In that exciting era of technological advances and transformation, the PC evolved from a huge stand-alone box with a tiny screen and minimal capability to a slim box with ever larger screens, massive processing power, and vast data storage capacities, all connected by the Internet.

Software and communications tools kept pace, a display of market economics at its best. New products created new markets; those markets, in turn, demanded better products. Weak competitors fell to the wayside, strong competitors prospered. The workforce adapted.

Churches went through a similar era of growth. The Episcopal Church, for example, grew from 1 million members to 3.2 million between 1925 and 1965, before change-resistant leadership set off a 46-year decline. All mainline Protestant denominations saw the same cycle of growth and decline, and now evangelical churches are entering the decline stage.

Christian institutions– hospitals, seminaries, colleges, camps and conference centers — that once prospered are, one by one, closing or dropping church affiliation.

Evolution is a relentless force. Now that the Internet has enabled mobile computing via smartphones, tablets and cloud-based apps, the desk-bound PC seems like a ponderous dinosaur.

What happened? This is where the PC story gets instructive for churches.

In short, people’s needs changed. They valued mobility more than power, especially when only a small portion of that power was actually being used. They valued the Internet’s use-it-anywhere capability, even if apps ran more slowly. Put another way, the things PCs were able to do better and better turned out not to be what people wanted. Who needs a Ferrari to drive a mile for coffee?

The needs, lifestyles and human dramas that provide the context for Christianity have been changing, too. Some of it has been logistical. Suburbanization changed lifestyles, families with two working parents saw Sunday as family day, children’s schedules got more complex, and schools replaced churches as neighborhood centers.

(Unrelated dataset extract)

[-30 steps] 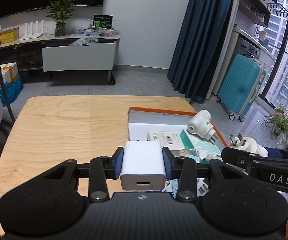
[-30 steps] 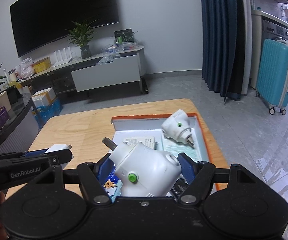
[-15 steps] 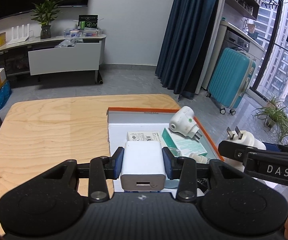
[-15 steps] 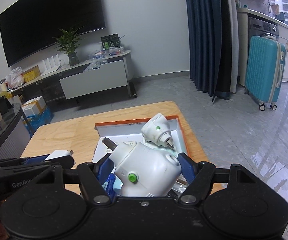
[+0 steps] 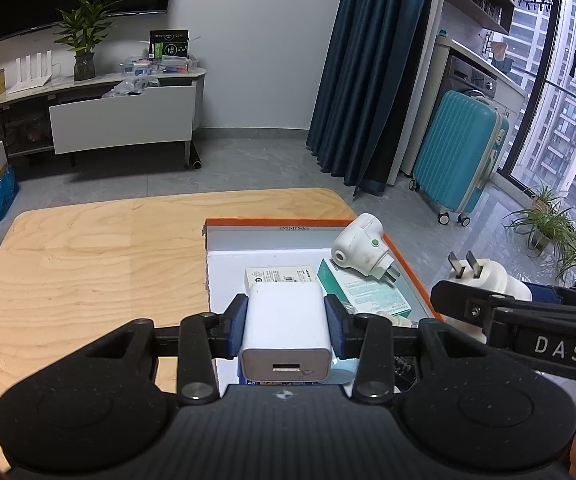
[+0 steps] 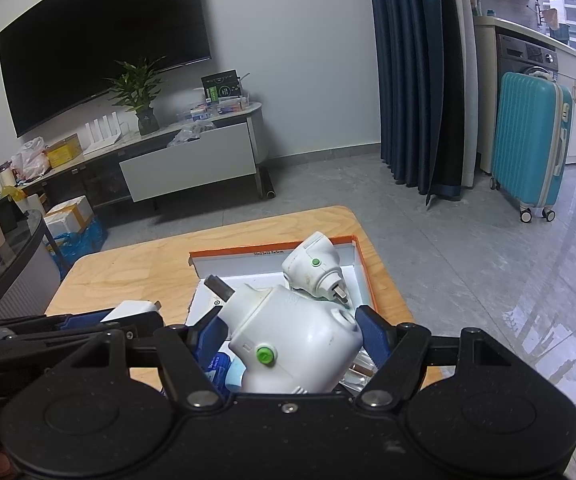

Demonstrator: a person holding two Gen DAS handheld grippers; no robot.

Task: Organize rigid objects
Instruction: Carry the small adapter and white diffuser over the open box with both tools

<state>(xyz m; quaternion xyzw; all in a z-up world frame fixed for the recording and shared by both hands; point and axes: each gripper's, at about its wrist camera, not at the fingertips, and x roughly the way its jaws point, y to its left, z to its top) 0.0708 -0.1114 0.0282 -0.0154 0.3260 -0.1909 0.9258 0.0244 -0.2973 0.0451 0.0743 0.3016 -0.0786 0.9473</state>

Some of the evolutionary drive has been emotional. Belonging to an institution matters less than it used to, and people’s questions have changed. Attitudes toward tradition and authority have changed. In an age of ideological extremism and dysfunctional government, people are withholding their trust, even from churches.

People want faith as much as ever, but not by way of sitting dutifully in a pew.

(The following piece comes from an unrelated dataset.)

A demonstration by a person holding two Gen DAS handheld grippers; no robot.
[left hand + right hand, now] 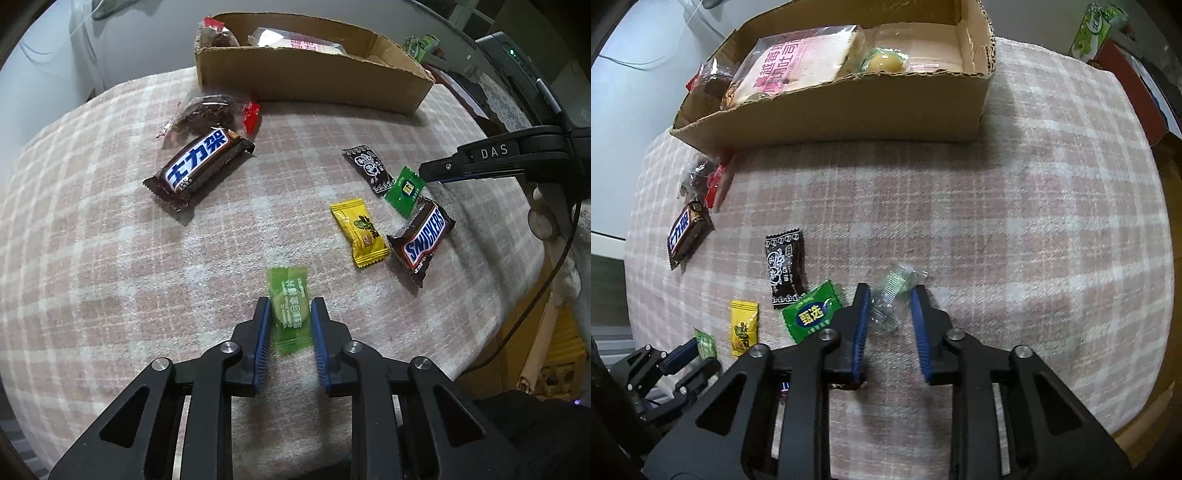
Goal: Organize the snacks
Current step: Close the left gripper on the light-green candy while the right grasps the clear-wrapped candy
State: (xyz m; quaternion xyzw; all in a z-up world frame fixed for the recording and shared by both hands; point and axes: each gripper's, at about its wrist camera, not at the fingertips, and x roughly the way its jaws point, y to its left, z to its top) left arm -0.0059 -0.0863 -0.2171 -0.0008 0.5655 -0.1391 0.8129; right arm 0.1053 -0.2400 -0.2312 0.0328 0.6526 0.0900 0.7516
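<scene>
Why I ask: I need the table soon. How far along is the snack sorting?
The cardboard box holds a bread pack. The left claw grips a light green candy, the right claw a clear-wrapped candy. Two Snickers bars, a brown cake and three small candies lie on the cloth.

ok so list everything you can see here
plaid cloth: one, pink-white, under everything
cardboard box: one, brown, far side
bread packet: one, pink-white, in box
dark cakes: two, clear-wrapped, one in box, one outside
snickers bars: two, brown, one by cake, one by candies
small candies: three, black, dark green, yellow, mid-cloth
light green candy: one, gripped in left jaws
clear candy: one, between right jaws, contact unclear
left gripper: one, black, blue pads
right gripper: one, black, blue pads
</scene>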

In both PCs and religion, the future belongs to those who sense the shifting needs and who are motivated to keep pace. In the PC world, only Apple has managed to do this. In churches, the winners are megachurches that read the trends and adapted.

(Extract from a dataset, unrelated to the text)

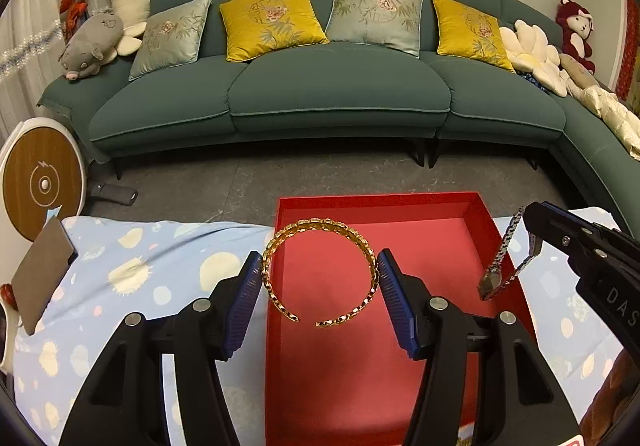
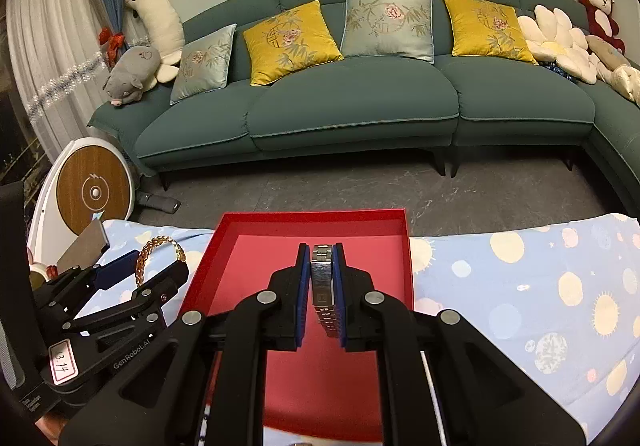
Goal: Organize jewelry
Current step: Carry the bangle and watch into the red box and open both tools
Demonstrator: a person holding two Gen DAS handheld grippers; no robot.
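left hand-held gripper (image 1: 320, 286) is clamping gold bangle (image 1: 320, 270) above red box (image 1: 476, 206) | right hand-held gripper (image 2: 322, 286) is pinching watch (image 2: 322, 282) over it | risk: springy open bangle popping from pads, watch sliding out

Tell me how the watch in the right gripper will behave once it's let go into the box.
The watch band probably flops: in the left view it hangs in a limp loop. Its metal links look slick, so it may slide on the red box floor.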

Mainline churches now are sensing the need to adapt. After four decades of over-my-dead-body resistance by traditionalists and longtime members, mainline denominations are trying to find more promising ways to serve a radically changing world. Some are succeeding. Most, I’m sorry to say, have leaders who see no need to adapt to anything, and their days are numbered.

Evolve or die — it’s a fact of life.

(Tom Ehrich is a writer, church consultant and Episcopal priest based in New York. He is the author of “Just Wondering, Jesus” and founder of the Church Wellness Project. His website is http://www.morningwalkmedia.com. Follow Tom on Twitter @tomehrich.)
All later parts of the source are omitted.